Сама она боялась даже дышать – чувствовала, как важно для него то, что он сейчас ей говорит, и понимала, что он говорит об этом вслух впервые.
– Ну, вообще-то я много чего боялся, – улыбнулся Иван. – В два года, например, перышек из подушки. Мама это конструктивно использовала: везде, откуда током может ударить, по перышку прикрепляла, чтобы мой исследовательский пыл хоть немного приостановить. Я боялся, что исчезну совсем, – помолчав, сказал он. – Совсем, навсегда, понимаешь? И только в космосе понял: нет, не исчезну. Именно понял, умом, но и не только умом – как-то… весь понял. Ну, я не умею это сказать.
– Ты говори, говори, – тихо произнесла Лола. – Все ты умеешь.
Она вспомнила, что говорить надо громче, потому что он плохо слышит после своей космической станции. Но тут же поняла, что он слышит каждое ее слово, потому что смотрит на нее неотрывно. Или еще почему-то.
– Я это все время там понимал, – сказал Иван. – Там же, знаешь, голова как-то… на место становится. Делаешься таким, каким от рождения, наверное, должен был быть, но каким тебе быть все некогда было. Конечно, на станции работы очень много, и для рук, и для головы, она сложная штука, станция, но все равно… Чтобы собой быть – на это там время есть. Что люди от пустого ума придумали, это все неважным становится. – Глаза его сияли ярче, чем звезды. Лола чувствовала, как он счастлив оттого, что вот сейчас, мгновенно, находит слова, которых не находил в молчании и в одиночестве. Она чувствовала это так ясно, как если бы сама находила такие слова. – Я когда на велотренажере занимался – в невесомости каждый день это надо делать, иначе мышцы атрофируются, – в иллюминатор смотрел и так, знаешь, отчетливо понимал: во всем этом я не исчезну. Физически меня, конечно, не будет, но это неважно. И так мне от этого легко было, Лена, так хорошо! Качусь себе на велосипеде, Земля внизу сияет, медленно так поворачивается – я каждый день от Парижа до Пекина прогулку совершал, такая у меня была норма нагрузки – и понимаю, что не исчезну. Я думал, это только там можно понимать, – вдруг добавил он. – А оказывается, не только.
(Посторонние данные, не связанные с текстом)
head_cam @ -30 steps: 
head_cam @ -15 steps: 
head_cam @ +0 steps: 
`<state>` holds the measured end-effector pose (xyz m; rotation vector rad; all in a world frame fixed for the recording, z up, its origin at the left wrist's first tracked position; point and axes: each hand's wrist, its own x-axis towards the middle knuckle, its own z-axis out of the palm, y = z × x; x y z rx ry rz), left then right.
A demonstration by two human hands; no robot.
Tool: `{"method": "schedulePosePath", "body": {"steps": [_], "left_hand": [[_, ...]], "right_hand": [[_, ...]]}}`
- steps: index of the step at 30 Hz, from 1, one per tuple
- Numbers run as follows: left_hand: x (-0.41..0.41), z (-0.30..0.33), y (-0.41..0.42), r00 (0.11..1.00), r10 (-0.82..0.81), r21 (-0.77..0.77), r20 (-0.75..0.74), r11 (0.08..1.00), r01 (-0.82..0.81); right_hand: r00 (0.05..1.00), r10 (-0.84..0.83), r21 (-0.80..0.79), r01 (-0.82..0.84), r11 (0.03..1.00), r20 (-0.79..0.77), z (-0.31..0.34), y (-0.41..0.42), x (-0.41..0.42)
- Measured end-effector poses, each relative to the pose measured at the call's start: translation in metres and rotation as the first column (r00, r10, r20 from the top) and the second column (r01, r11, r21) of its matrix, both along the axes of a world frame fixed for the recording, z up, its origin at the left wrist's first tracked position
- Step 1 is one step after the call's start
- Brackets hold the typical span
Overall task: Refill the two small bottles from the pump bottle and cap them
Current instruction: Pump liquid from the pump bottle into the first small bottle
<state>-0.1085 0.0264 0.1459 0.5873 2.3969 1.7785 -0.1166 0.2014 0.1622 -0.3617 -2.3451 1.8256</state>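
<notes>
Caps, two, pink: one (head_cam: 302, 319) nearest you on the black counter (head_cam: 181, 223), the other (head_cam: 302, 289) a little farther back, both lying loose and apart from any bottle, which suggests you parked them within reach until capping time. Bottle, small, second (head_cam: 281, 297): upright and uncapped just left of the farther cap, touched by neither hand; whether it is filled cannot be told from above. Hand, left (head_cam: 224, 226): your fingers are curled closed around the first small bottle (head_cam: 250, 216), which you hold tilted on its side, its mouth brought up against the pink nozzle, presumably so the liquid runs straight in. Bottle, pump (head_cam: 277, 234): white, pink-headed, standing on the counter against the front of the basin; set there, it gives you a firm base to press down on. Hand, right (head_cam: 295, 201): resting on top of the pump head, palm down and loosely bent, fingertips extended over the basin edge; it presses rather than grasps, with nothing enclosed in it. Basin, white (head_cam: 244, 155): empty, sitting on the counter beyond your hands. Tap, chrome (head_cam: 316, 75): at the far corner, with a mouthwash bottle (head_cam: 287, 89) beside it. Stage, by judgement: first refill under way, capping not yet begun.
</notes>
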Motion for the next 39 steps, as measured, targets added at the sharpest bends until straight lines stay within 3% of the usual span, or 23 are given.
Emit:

– А где еще? – выдохнула Лола.
Иван вгляделся в ее лицо и засмеялся.
– Да где угодно! – сказал он. – Где ты есть, там оно и понятно.
– Да ну тебя, Ваня! – махнула рукой она. – При чем здесь я?
– Еще как при чем! Ну а теперь ты мне что-нибудь про себя расскажи, – потребовал он. – Слушаю вас внимательно, Елена Васильевна. А то у меня слов мало.